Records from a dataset
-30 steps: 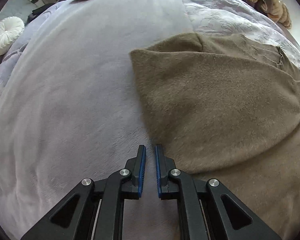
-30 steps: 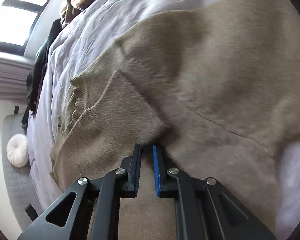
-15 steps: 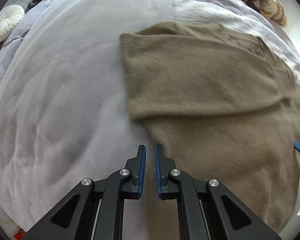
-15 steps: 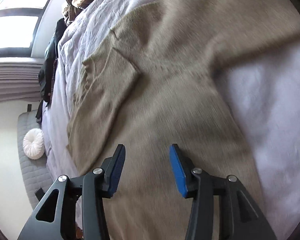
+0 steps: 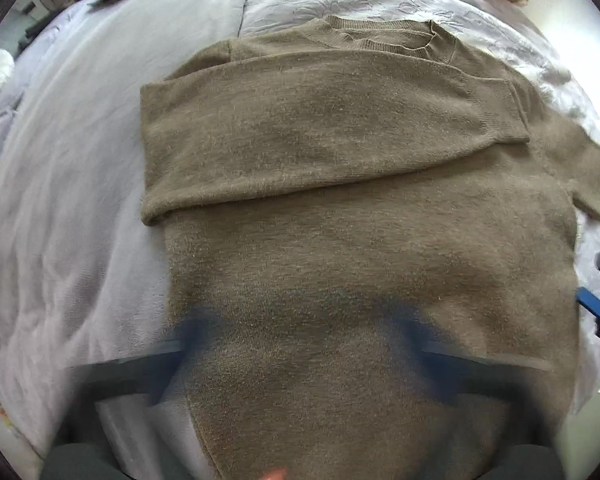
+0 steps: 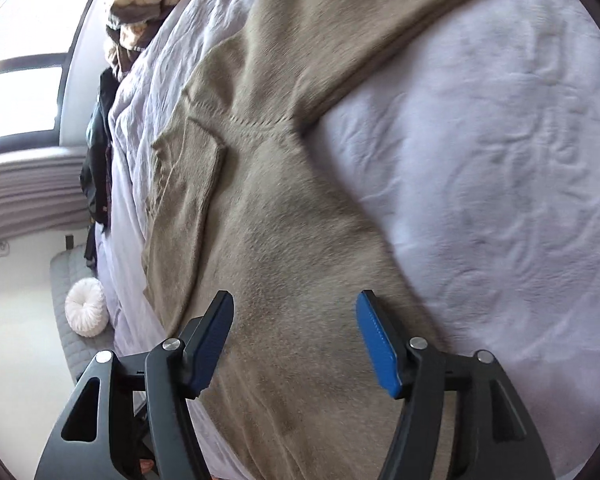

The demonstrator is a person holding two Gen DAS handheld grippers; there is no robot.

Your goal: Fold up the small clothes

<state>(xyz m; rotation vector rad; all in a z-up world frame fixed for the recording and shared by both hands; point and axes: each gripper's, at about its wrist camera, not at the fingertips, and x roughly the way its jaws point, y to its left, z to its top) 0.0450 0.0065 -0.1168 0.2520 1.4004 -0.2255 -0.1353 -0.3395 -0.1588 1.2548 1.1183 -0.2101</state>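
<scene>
Tan sweater (image 5: 360, 240) flat on lilac bedspread (image 5: 60, 200), both tongs (image 5: 300, 352) (image 6: 296, 340) just spread apart, empty.

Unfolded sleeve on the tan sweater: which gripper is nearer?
Right. Right gripper hangs over the sweater's edge just below that sleeve; left gripper is over the lower body's middle, farther off. Both have just been opening, nothing between the fingers.

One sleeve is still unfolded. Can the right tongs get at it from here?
Probably yes: the right tongs are open and empty over the sweater, and nothing lies on the sleeve stretched across the bed ahead.
</scene>
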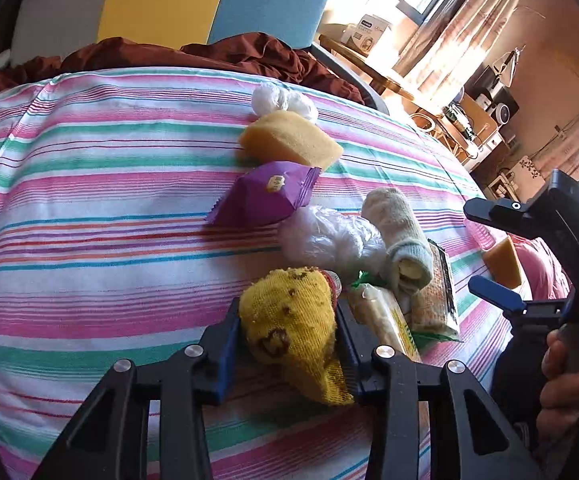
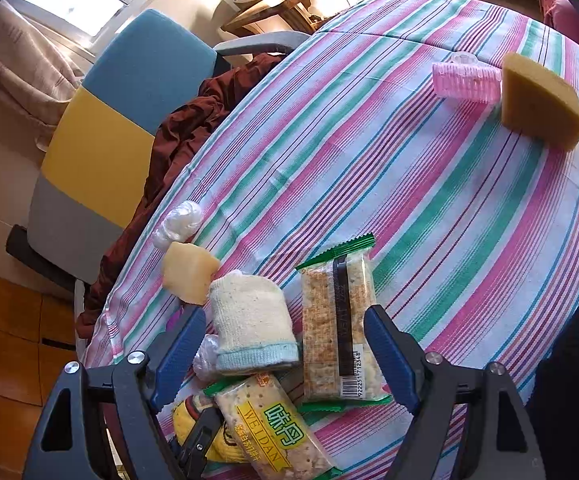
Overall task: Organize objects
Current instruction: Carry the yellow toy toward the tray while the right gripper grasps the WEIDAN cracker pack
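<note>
Left gripper [image 1: 289, 340]: your blue pads sit on either side of the rolled yellow knitted sock with brown markings [image 1: 289, 328], jaws closed in against its flanks, so you are gripping it near its fat middle, low over the striped pink, green and white tablecloth [image 1: 89, 200]. Judged by look, this sock is light, soft and squashy; it will compress and could sag or unroll at the loose tail toward 6 o'clock, so keep hold on the thickest part of the roll, not the tail. Right gripper [image 2: 285, 344]: jaws spread wide, holding nothing, hovering over the cluster, with the rolled cream sock with pale blue cuff [image 2: 249, 324] and the green-edged cracker packet with a barcode [image 2: 339, 332] between the fingers. A second cracker packet with a yellow label [image 2: 273, 428] lies at 6 o'clock of the cream sock, partly under it. Packets look light, with slick film and brittle contents: take them across the short width, gently, or the crackers may crack. In the left view, a line of things runs off toward 12 o'clock from the yellow sock: crumpled clear plastic bag [image 1: 325, 236], purple foil snack pouch [image 1: 265, 196], yellow sponge wedge [image 1: 289, 140], white plastic wad [image 1: 281, 100]. In the right view, well apart at 1 o'clock, a second yellow sponge wedge [image 2: 537, 104] touches a pink ribbed plastic roller [image 2: 465, 80]. The sponges should be springy and forgiving; the roller is rigid and likely to roll.
</note>
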A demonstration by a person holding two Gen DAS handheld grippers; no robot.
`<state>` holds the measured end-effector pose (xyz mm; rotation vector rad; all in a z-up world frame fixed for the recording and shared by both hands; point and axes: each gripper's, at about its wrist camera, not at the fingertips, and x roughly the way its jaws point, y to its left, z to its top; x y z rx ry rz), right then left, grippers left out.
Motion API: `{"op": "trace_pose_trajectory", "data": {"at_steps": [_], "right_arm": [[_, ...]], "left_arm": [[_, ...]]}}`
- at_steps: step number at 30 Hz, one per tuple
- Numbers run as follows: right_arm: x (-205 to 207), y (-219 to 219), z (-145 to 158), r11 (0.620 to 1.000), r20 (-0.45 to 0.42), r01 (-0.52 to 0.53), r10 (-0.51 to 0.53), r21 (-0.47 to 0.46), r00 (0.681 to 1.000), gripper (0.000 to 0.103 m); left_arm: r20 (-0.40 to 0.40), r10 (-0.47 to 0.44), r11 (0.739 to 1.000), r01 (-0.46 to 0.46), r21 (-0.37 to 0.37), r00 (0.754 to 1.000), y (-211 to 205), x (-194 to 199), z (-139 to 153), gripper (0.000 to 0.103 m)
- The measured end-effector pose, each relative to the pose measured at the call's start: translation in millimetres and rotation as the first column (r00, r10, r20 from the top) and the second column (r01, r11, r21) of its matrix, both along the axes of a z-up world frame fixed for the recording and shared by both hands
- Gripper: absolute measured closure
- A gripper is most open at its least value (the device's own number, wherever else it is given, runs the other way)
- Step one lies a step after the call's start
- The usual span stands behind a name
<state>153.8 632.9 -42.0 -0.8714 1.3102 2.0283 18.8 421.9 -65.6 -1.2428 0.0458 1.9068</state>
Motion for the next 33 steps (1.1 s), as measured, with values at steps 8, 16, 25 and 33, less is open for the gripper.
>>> {"op": "trace_pose_trajectory", "data": {"at_steps": [8, 16, 25, 33], "right_arm": [[-16.4, -13.1, 4.3, 0.989, -0.100, -0.149, 0.146, -0.023, 0.984, 0.020], [-53.4, -51.4, -9.9, 0.922, 0.055, -0.386, 0.387, -0.036, 0.920, 0.033], [-83.2, -85.8, -36.9, 0.846, 0.344, -0.533, 0.508, -0.025, 0.790, 0.036], [-92.4, -93.4, -41.3, 0.830, 0.386, -0.557, 0.519, -0.015, 0.763, 0.036]], "left_arm": [[-0.082, 0.036, 0.998, -0.040, -0.057, 0.996, -55.0, 7.2, 6.7, 0.060], [-0.185, -0.005, 0.995, -0.014, -0.102, 0.983, -49.7, 8.1, -2.1, 0.051], [-0.200, -0.010, 0.996, -0.008, -0.087, 0.980, -50.9, 7.9, -3.9, 0.050], [-0.206, 0.004, 0.998, -0.016, -0.056, 0.979, -55.5, 12.2, -2.6, 0.060]]}}
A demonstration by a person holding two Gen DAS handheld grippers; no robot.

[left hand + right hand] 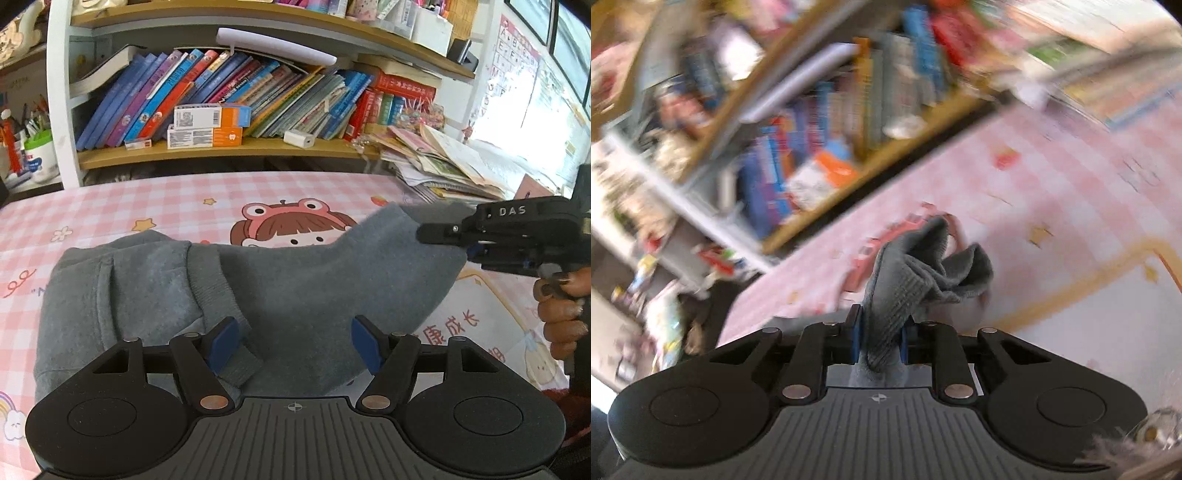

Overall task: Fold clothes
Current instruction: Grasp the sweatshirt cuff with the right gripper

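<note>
Hovering nearest the left wrist camera, the left gripper (295,341) has its fingers (223,345) spread wide above the near edge of the grey garment (295,280), holding nothing; whether the blue pads brush the fabric cannot be told. That garment, a fleecy sweatshirt-like piece with a ribbed band, lies crumpled on the pink checked cloth (147,199) covering the worktop, its left part bunched over itself. Further right, the right gripper (439,234), held in a hand (563,310), has pinched the garment's far right corner and carries it above the cloth. From the right wrist camera, the right gripper (879,341) has its fingers closed narrowly on a ribbed fold of the grey garment (916,269), which bunches out ahead of them. Beyond everything stands a shelf of books (229,92), with a pile of papers (436,162) to its right.

The step in hand looks like an early one: drawing one corner out to spread or fold the piece. Next, the left gripper probably needs to close on the near edge or cuff, so both corners travel together without the fleece slumping.
</note>
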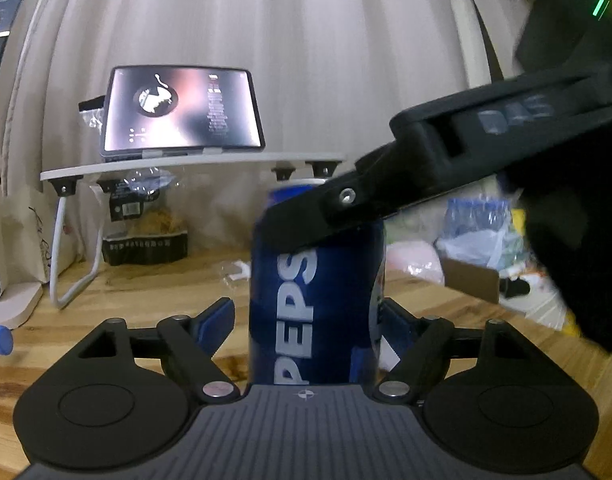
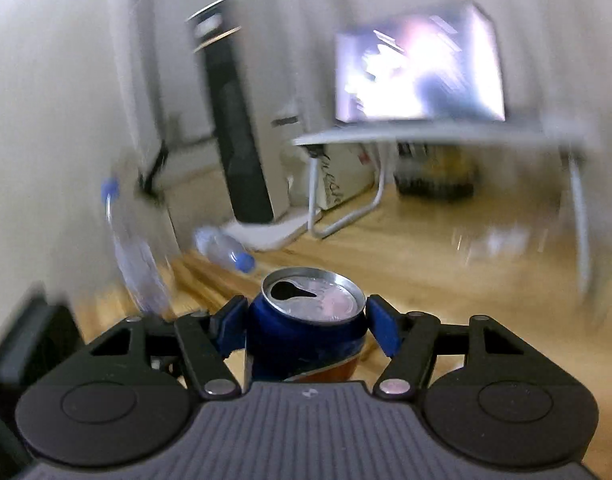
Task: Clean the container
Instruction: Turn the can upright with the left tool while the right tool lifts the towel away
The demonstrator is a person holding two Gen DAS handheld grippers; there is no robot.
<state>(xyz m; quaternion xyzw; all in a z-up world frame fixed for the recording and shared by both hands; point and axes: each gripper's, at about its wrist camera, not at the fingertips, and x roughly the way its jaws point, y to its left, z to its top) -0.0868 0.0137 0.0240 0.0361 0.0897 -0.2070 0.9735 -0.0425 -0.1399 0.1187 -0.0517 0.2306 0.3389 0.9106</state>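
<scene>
A blue Pepsi can (image 1: pixel 306 300) stands upright on the wooden table, between the fingers of my left gripper (image 1: pixel 308 320). The left pad stands a little off the can; the right pad lies against it. My right gripper (image 2: pixel 306 326) comes in from the upper right of the left wrist view (image 1: pixel 426 168) and reaches the can's top. In the right wrist view the can's opened top (image 2: pixel 312 294) sits between the blue pads (image 2: pixel 229 328), which stand close on both sides of the can (image 2: pixel 301 344). That view is motion-blurred.
A tablet (image 1: pixel 181 110) rests on a small white folding stand (image 1: pixel 185 166) at the back. A snack bag (image 1: pixel 145 236) sits under it. Plastic bottles (image 2: pixel 225 250) lie to the left. Bags and a cardboard piece (image 1: pixel 472 276) clutter the right. A curtain hangs behind.
</scene>
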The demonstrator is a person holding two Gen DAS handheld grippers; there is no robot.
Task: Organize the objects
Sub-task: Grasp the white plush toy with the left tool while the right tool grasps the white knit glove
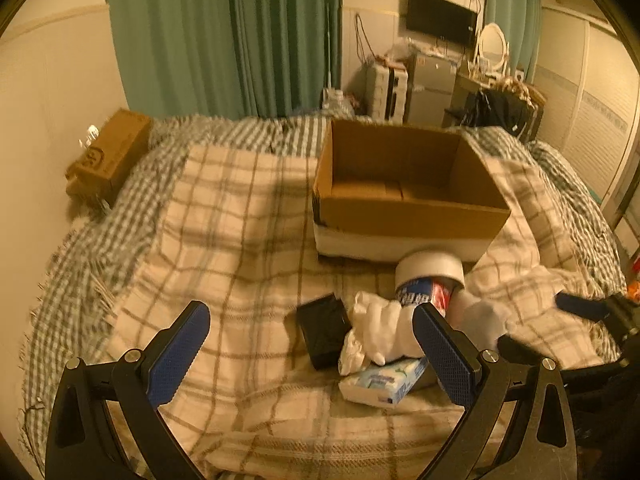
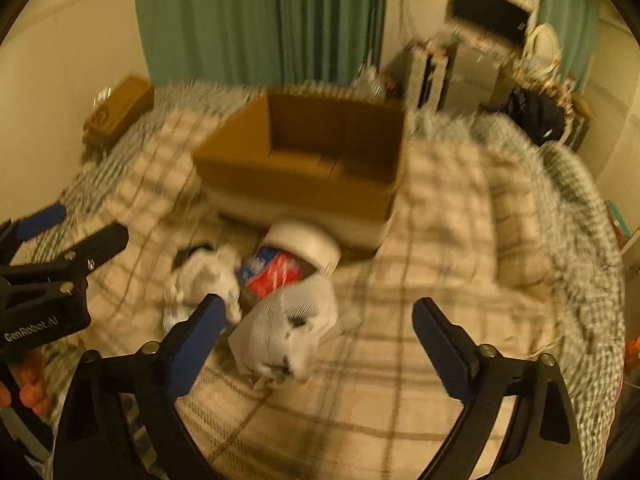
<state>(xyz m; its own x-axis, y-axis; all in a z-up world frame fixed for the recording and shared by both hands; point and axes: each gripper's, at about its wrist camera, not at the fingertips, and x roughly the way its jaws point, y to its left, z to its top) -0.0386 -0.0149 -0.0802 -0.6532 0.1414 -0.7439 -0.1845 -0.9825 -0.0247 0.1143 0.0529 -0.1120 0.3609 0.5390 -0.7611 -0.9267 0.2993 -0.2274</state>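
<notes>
An open empty cardboard box [image 1: 404, 216] [image 2: 304, 196] stands on the plaid bed. In front of it lies a pile: a white tape roll [image 1: 430, 266] [image 2: 304, 246], a red-blue packet [image 1: 424, 294] [image 2: 274, 272], a black box [image 1: 324, 330], crumpled white cloth [image 1: 380, 328] [image 2: 204, 276], a tissue pack [image 1: 384, 382] and a grey-white sock [image 2: 288, 332] [image 1: 482, 318]. My left gripper [image 1: 310, 352] is open above the pile's left side. My right gripper [image 2: 320, 344] is open, with the sock between its fingers.
A brown box [image 1: 110, 154] sits at the bed's far left by the wall. Green curtains [image 1: 224, 36] hang behind. A fridge, TV and cluttered desk [image 1: 452, 80] stand at the back right. The right gripper shows in the left view [image 1: 592, 308].
</notes>
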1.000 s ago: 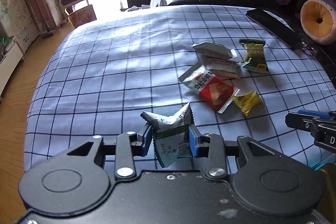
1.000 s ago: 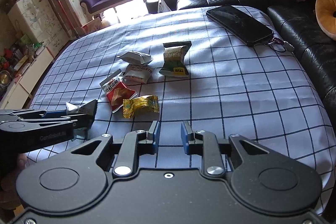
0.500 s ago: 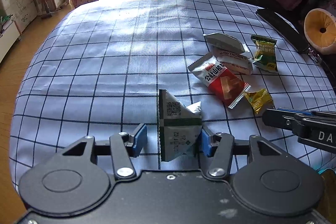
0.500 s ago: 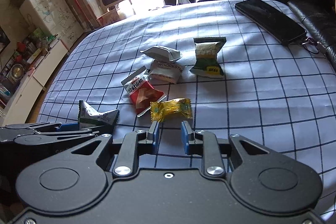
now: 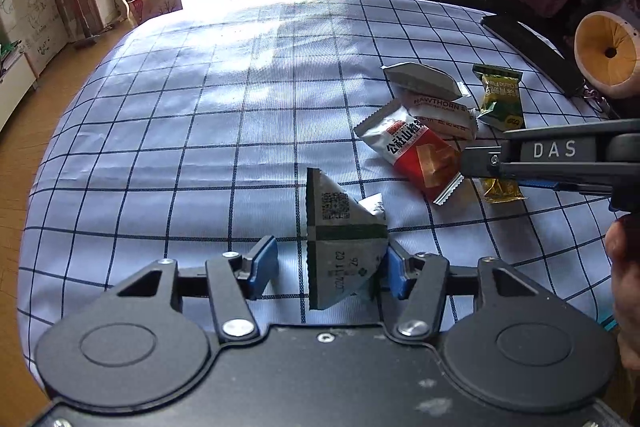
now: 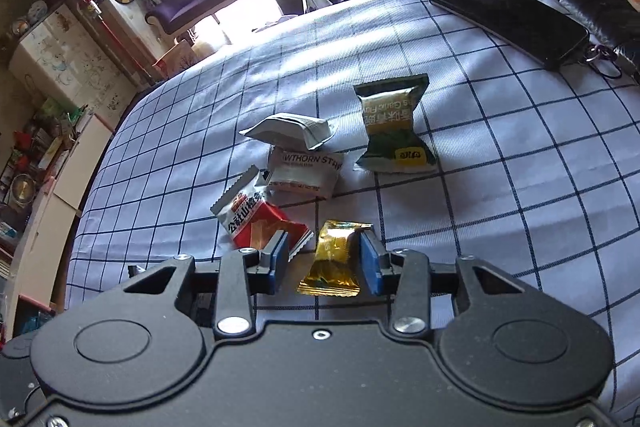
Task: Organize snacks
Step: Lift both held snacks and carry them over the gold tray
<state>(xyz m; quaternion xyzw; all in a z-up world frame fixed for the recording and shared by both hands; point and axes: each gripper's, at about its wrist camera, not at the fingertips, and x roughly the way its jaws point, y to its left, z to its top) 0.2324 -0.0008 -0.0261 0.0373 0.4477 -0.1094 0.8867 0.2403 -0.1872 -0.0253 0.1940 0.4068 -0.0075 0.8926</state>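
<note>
Snacks lie clustered on the checked cloth, the grey triangular packet loose between the left gripper's opening jaws, seemingly released there, while the right gripper's opening jaws straddle the yellow candy, likely next.

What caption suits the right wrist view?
Right claw opening around a crinkly gold foil snack packet on the checked blue tablecloth.

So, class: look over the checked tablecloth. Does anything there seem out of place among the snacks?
Yes: a black smartphone lies at the far right edge of the blue checked tablecloth, apart from the foil snack packets. It is the only non-snack item there.
</note>
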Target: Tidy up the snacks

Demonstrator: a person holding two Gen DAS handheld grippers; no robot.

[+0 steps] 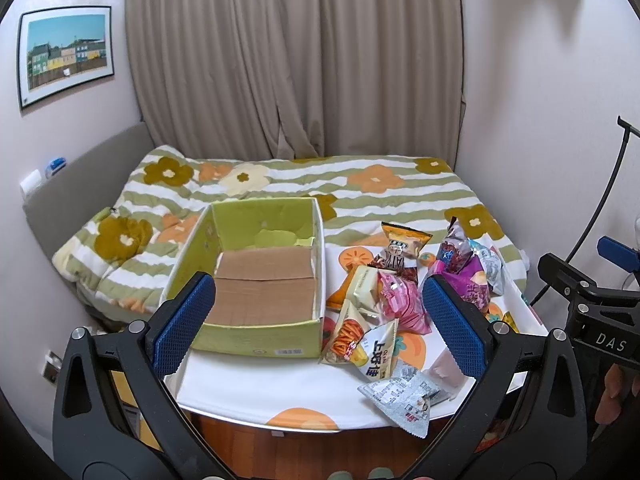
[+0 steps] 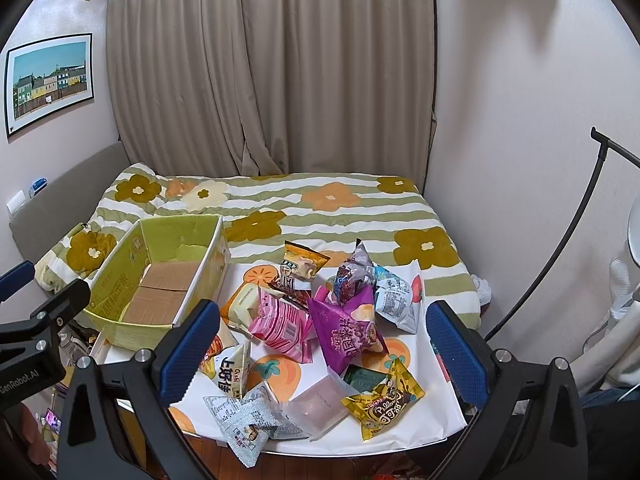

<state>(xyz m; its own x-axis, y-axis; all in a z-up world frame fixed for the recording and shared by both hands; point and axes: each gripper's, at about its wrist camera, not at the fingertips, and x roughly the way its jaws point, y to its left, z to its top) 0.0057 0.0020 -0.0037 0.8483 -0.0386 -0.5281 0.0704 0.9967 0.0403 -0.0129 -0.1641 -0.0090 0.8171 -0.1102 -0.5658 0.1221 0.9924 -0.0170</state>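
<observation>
An empty green cardboard box [image 1: 256, 336] [image 2: 120, 280] stands on the left of a small table covered with a white persimmon-print cloth [image 1: 280, 392] [image 2: 416, 360]. Right of it lies a heap of snack packets: a pink packet [image 1: 400, 300] [image 2: 280, 320], a purple bag [image 2: 344, 328] [image 1: 476, 288], a yellow bag [image 2: 384, 400], a silver packet [image 1: 404, 400] [image 2: 244, 428] and several more. My left gripper [image 1: 318, 320] hovers open in front of the box and heap, holding nothing. My right gripper [image 2: 320, 356] hangs open above the heap's near side, also empty.
Behind the table is a bed [image 1: 360, 188] with a flowered green-striped quilt, then beige curtains [image 1: 296, 60]. A black lamp stand [image 2: 560, 248] curves up at the right wall. The table's near edge drops to a wooden floor [image 1: 248, 448].
</observation>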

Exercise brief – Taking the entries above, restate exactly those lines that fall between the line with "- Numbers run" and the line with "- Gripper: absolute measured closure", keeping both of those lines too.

Result of this task –
- Numbers run as follows: right_arm: x (-205 to 207), y (-219 to 219), z (-145 to 158), r11 (0.620 to 1.000), r20 (-0.45 to 0.42), r01 (-0.52 to 0.53), r10 (-0.51 to 0.53), r21 (-0.47 to 0.46), r00 (0.681 to 1.000), gripper (0.000 to 0.103 m); left_arm: r20 (-0.40 to 0.40), r10 (-0.47 to 0.44), r11 (0.739 to 1.000), r01 (-0.46 to 0.46), r21 (-0.37 to 0.37), r00 (0.754 to 1.000), y (-211 to 205), x (-194 to 199), z (-139 to 153), gripper (0.000 to 0.103 m)
- The measured end-effector pose, each relative to the pose measured at the call's start: translation in millimetres and rotation as the first column (r00, r10, r20 from the top) and the second column (r01, r11, r21) of its matrix, both along the axes of a z-up world frame fixed for the recording and shared by both hands
- Gripper: absolute measured closure

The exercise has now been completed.